The alternate possibility—that some Asian warlord a mere twenty years hence had created a monument to a minor victory and
projected it into the recent past
—was simply too ridiculous to be true. (If this seems shortsighted now, consider that the scientific community had already been forced to swallow a number of evident absurdities about the Kuin stone and understandably balked at this ultimate impossibility. People used the word “impossible” more freely then.)

Such was the consensus, circa autumn of 2021.

I had bought the local paper for a more practical purpose.
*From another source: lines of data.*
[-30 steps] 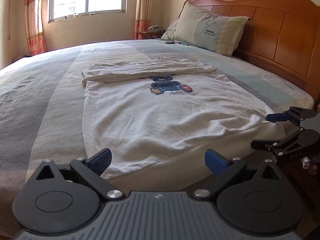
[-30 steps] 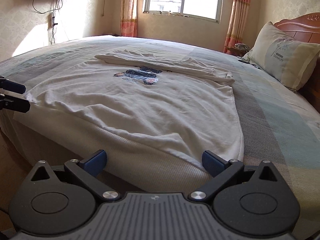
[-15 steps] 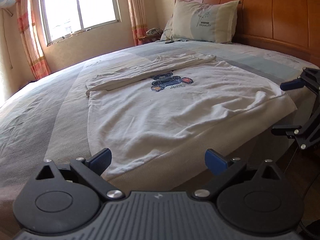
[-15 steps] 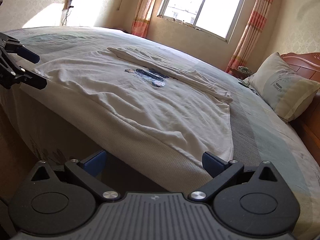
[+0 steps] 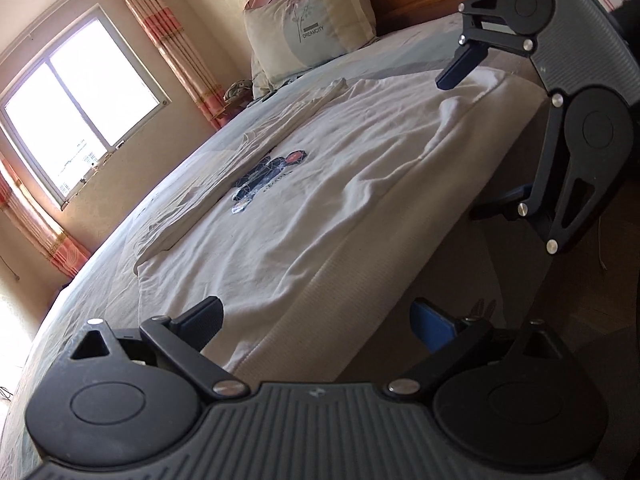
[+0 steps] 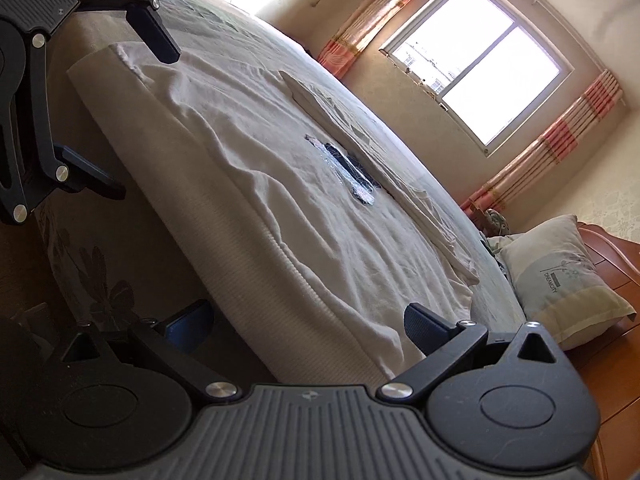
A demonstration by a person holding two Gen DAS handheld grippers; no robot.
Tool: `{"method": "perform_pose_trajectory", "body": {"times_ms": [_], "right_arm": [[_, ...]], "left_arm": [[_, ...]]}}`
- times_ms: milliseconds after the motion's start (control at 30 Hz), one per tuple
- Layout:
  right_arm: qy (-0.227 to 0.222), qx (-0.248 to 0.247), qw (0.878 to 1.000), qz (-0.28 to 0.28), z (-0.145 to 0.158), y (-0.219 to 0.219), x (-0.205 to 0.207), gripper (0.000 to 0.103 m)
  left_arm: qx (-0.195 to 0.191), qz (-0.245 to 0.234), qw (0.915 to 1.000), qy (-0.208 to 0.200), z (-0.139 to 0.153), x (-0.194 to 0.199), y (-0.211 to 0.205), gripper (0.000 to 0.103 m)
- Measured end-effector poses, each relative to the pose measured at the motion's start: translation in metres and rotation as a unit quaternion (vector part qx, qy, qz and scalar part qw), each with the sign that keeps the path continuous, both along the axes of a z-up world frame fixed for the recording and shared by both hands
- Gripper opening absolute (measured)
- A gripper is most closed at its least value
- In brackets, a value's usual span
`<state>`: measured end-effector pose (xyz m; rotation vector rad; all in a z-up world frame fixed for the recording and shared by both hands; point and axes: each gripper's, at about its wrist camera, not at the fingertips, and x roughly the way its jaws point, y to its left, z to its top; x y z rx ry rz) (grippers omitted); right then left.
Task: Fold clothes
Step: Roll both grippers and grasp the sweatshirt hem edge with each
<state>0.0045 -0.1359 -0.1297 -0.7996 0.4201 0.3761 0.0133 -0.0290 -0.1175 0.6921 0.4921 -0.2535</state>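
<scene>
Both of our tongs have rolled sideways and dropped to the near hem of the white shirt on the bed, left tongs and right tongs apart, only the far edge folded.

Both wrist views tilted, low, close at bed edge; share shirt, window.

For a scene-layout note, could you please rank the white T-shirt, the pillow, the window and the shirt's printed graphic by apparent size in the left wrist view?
Largest to smallest as they appear:
1. white T-shirt
2. window and pillow, which look alike in area, and the window is farther away, so I won't rank them
3. printed graphic
</scene>
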Motion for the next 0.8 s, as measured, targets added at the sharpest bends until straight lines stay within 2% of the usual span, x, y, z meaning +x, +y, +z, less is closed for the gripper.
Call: {"method": "perform_pose_trajectory", "body": {"times_ms": [200, 367, 633, 800], "right_arm": [[0.030, 0.044, 0.998, -0.014, 0.014, -0.004, 0.006, 0.103], [0.027, 0.070, 0.997, -0.016, 0.022, -0.004, 0.004, 0.103], [0.024, 0.076, 0.997, -0.016, 0.025, -0.003, -0.001, 0.103], [0.037, 0.066, 0.997, -0.006, 0.019, -0.005, -0.006, 0.103]], "left_arm": [[0.005, -0.018, 0.9998, -0.004, -0.001, 0.000, -0.004, 0.099], [0.006, -0.031, 0.9995, -0.011, 0.000, 0.002, -0.008, 0.099], [0.014, -0.037, 0.9992, -0.001, -0.007, 0.011, -0.015, 0.099], [0.019, -0.053, 0.9984, 0.002, -0.015, 0.007, -0.017, 0.099]]}}
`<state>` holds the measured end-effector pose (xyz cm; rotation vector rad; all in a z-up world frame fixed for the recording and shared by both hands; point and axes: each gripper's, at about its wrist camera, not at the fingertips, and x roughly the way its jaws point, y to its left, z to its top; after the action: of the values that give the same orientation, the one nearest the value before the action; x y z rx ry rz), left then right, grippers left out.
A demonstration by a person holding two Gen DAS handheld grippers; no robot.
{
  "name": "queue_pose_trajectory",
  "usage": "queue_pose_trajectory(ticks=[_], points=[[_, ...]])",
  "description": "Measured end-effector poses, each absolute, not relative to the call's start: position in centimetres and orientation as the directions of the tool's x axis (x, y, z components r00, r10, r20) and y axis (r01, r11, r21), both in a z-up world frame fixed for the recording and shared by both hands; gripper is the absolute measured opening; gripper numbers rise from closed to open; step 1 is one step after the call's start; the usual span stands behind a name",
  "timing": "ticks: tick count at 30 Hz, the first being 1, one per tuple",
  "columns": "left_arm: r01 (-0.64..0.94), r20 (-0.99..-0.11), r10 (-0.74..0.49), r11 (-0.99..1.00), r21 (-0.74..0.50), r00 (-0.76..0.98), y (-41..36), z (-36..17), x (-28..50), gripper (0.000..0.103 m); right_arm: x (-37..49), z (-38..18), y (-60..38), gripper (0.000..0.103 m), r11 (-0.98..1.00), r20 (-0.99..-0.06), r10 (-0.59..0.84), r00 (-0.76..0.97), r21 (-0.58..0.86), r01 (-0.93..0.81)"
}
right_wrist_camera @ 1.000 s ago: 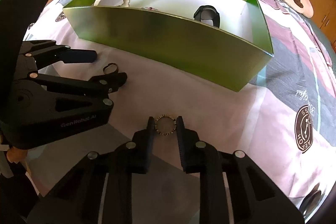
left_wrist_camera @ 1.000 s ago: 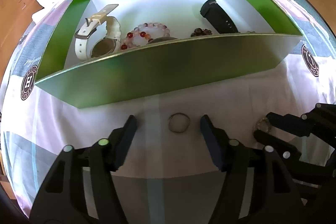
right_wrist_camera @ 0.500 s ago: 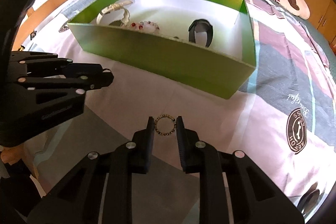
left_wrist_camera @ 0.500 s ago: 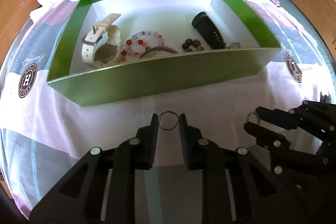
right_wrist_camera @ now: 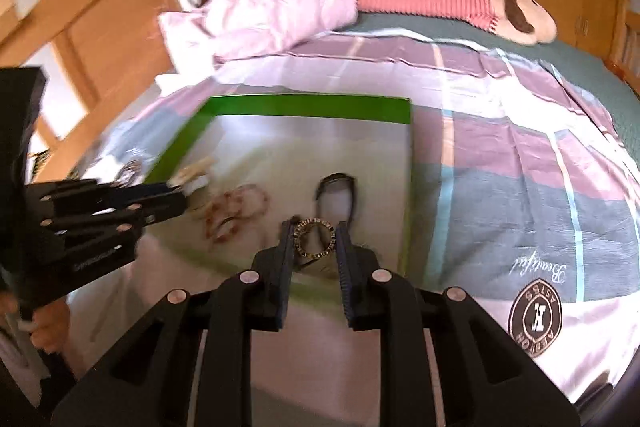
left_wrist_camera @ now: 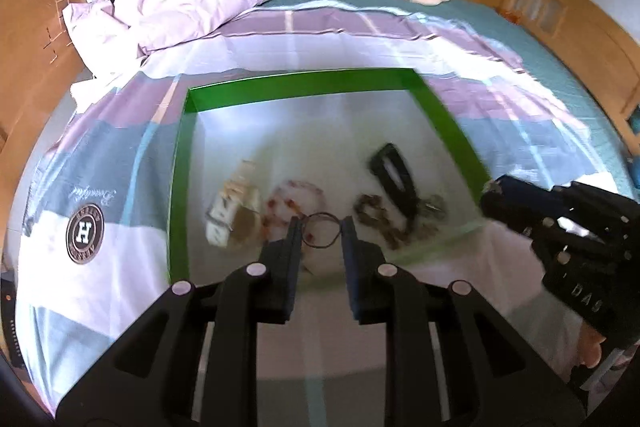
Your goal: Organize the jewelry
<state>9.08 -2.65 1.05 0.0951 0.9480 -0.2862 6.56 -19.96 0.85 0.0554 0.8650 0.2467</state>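
Left wrist view: the left gripper (left_wrist_camera: 321, 227) is clamped on a thin dark ring (left_wrist_camera: 321, 235), held above the green box (left_wrist_camera: 304, 83). Inside the box, blurred, a white watch (left_wrist_camera: 232, 215) lies at 9 o'clock of the ring, a beaded bracelet (left_wrist_camera: 296, 197) at 10 o'clock and a black band (left_wrist_camera: 394, 179) at 2 o'clock.

Right wrist view: the right gripper (right_wrist_camera: 313, 233) is clamped on a gold-and-dark ring (right_wrist_camera: 313, 237) over the box's near right part, the black band just beyond at 12 o'clock. The left gripper reaches in from 9 o'clock.
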Motion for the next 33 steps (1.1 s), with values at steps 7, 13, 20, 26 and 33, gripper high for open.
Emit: queue_pose_trajectory(ticks=[7,13,20,26,33], points=[[0.225,-0.86,-0.137,0.974,-0.027,0.492,-1.6,-1.9,12.8,0.02,9.2,-2.0,-19.5,0.021,0.976,-0.786,0.212,0.581,0.14,-0.168],[0.214,-0.852,-0.112,0.977,0.001,0.511,-1.5,-2.0,12.8,0.02,9.0,-2.3,-18.9,0.021,0.976,-0.782,0.21,0.587,0.127,-0.179],[0.23,-0.838,-0.108,0.973,0.021,0.535,-2.1,-1.5,11.8,0.035,8.5,-1.8,-18.7,0.06,0.976,-0.77,0.208,0.603,0.124,-0.179],[0.235,-0.818,-0.074,0.969,0.076,0.571,-2.5,-1.1,11.2,0.055,7.8,-0.6,-18.9,0.073,0.974,-0.735,0.225,0.639,0.145,-0.176],[0.172,-0.78,-0.043,0.981,0.084,0.625,-1.7,0.1,10.2,0.086,6.5,0.9,-18.7,0.099,0.99,-0.689,0.134,0.712,0.06,-0.128]])
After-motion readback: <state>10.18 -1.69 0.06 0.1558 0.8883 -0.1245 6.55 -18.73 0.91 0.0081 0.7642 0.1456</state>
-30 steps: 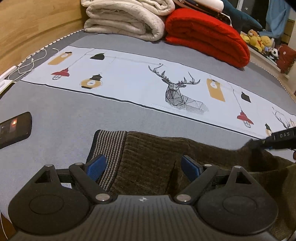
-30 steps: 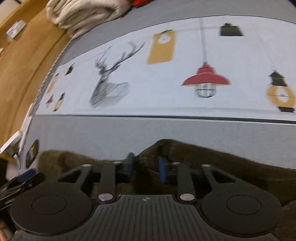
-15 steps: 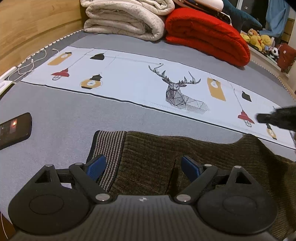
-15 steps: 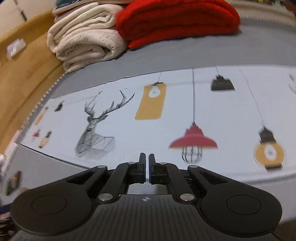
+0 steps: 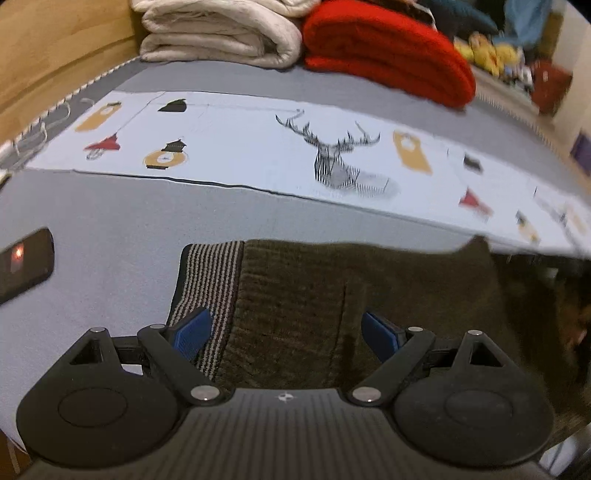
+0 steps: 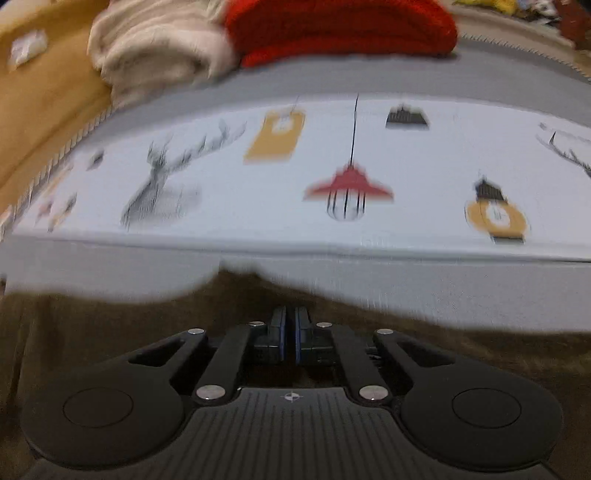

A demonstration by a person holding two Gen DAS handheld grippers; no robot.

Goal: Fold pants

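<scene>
Dark olive-brown ribbed pants (image 5: 332,295) with a grey striped waistband (image 5: 207,280) lie on the grey bed. My left gripper (image 5: 286,334) is open just above the waistband end, one blue pad over the stripes, the other over the brown cloth. In the right wrist view the pants (image 6: 110,332) spread below and around my right gripper (image 6: 290,332). Its jaws are closed together over the cloth. The view is blurred, and whether cloth is pinched between the pads I cannot tell.
A pale printed sheet (image 5: 258,147) with a deer and lamps lies across the bed beyond the pants. A folded cream blanket (image 5: 221,33) and a red blanket (image 5: 388,55) are stacked at the far edge. A black phone (image 5: 22,262) lies at left. A wooden wall is far left.
My right gripper shut, lifted away, then came back down over the pants. The pants' right part has been spread flatter. My left gripper stayed open over the waistband.
</scene>
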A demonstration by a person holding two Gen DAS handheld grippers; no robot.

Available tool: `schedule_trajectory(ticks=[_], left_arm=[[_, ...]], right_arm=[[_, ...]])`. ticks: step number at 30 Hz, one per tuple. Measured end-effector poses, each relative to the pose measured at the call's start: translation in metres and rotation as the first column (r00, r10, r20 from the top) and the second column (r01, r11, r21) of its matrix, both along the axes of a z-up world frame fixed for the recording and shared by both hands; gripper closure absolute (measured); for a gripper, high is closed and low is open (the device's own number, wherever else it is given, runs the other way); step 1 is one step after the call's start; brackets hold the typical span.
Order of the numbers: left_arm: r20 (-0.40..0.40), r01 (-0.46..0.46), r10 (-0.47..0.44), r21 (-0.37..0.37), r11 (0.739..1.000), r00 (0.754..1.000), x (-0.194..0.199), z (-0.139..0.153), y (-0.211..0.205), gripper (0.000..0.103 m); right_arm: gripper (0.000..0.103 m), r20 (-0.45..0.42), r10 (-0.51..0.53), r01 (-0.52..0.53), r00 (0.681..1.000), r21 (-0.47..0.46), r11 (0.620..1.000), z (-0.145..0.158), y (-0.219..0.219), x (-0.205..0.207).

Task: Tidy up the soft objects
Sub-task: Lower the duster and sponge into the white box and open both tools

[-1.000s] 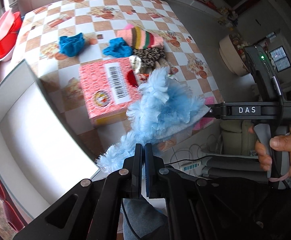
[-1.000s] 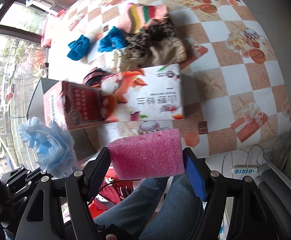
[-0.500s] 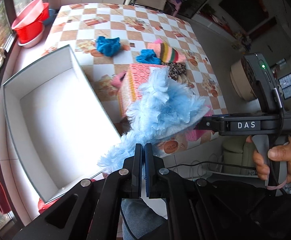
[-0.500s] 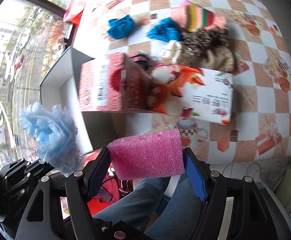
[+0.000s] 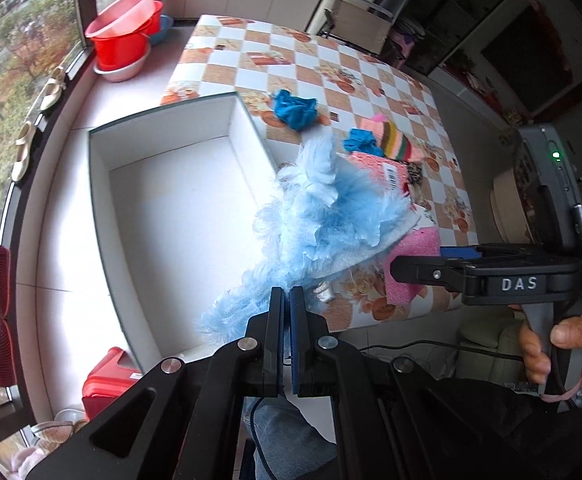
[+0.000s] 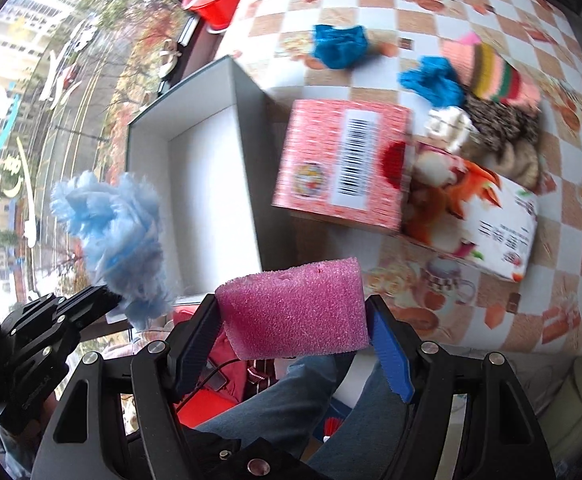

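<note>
My left gripper point(image 5: 285, 300) is shut on a fluffy light-blue cloth point(image 5: 323, 208), held in the air beside the open white box point(image 5: 171, 208); the cloth also shows in the right wrist view point(image 6: 115, 232). My right gripper point(image 6: 295, 324) is shut on a pink sponge point(image 6: 295, 312), held off the table's near edge; the sponge also shows in the left wrist view point(image 5: 411, 248). On the checkered table lie two blue cloths point(image 6: 339, 46) point(image 6: 431, 80), a striped knit hat point(image 6: 491, 72) and leopard and tan soft items point(image 6: 503, 128).
A red and white carton point(image 6: 343, 164) lies on the table point(image 6: 471, 0) next to the white box point(image 6: 211, 168). Red and pink basins point(image 5: 125, 40) stand on the window ledge. A red container point(image 5: 107, 376) sits on the floor below. My legs are under the grippers.
Both grippers have swung left toward the white box, which now fills more of both views. Both keep their hold on the blue cloth and the pink sponge.
</note>
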State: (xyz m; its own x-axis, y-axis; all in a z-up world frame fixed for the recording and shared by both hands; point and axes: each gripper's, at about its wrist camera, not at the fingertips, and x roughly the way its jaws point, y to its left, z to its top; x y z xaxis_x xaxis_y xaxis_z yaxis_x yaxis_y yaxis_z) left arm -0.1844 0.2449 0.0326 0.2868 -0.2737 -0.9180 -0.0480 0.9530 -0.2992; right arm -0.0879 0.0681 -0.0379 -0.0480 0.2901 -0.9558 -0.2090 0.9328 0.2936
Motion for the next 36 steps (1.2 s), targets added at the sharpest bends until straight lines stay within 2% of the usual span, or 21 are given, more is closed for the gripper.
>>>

I searched its classified pages for rental properties close to the ring of suburban digital design consortia. The search coughed up a list of possibilities, and by Wednesday I had bribed my way into a one-bedroom walkup just west of the Twin Cities Agricultural Enclave. The room was unfurnished. I bought a chair, a table, and a bed. Anything more would have been a confession of permanency. I decided I was “in transition.” Then I looked for a job. I didn’t call Janice, at least not right away, because I wanted something to show her, first, some token of my credibility: an income, for example. If there had been a merit badge for Good Citizenship I would have applied for that, too.

Of course, none of this helped. There is no retrieving the past, a fact the reader almost surely understands. The younger generation knows these things better than my peers ever did. The knowledge has been forced on them.

 

 

 

Chapter Three

 

 

By February of 2022 Janice and Kaitlin had moved into a pleasant suburban co-op, far from Janice’s work but close to good schools. The divorce contract we had finalized in December included a custody agreement that gave me Kaitlin for an average of one week per month.

Janice had been reasonable about sharing Kait, and I had seen a fair amount of my daughter since the fall. I was scheduled to have Kait this Saturday. But a day together mandated by a divorce court isn’t just a day together. It’s something else. Strange, awkward, and uncomfortable.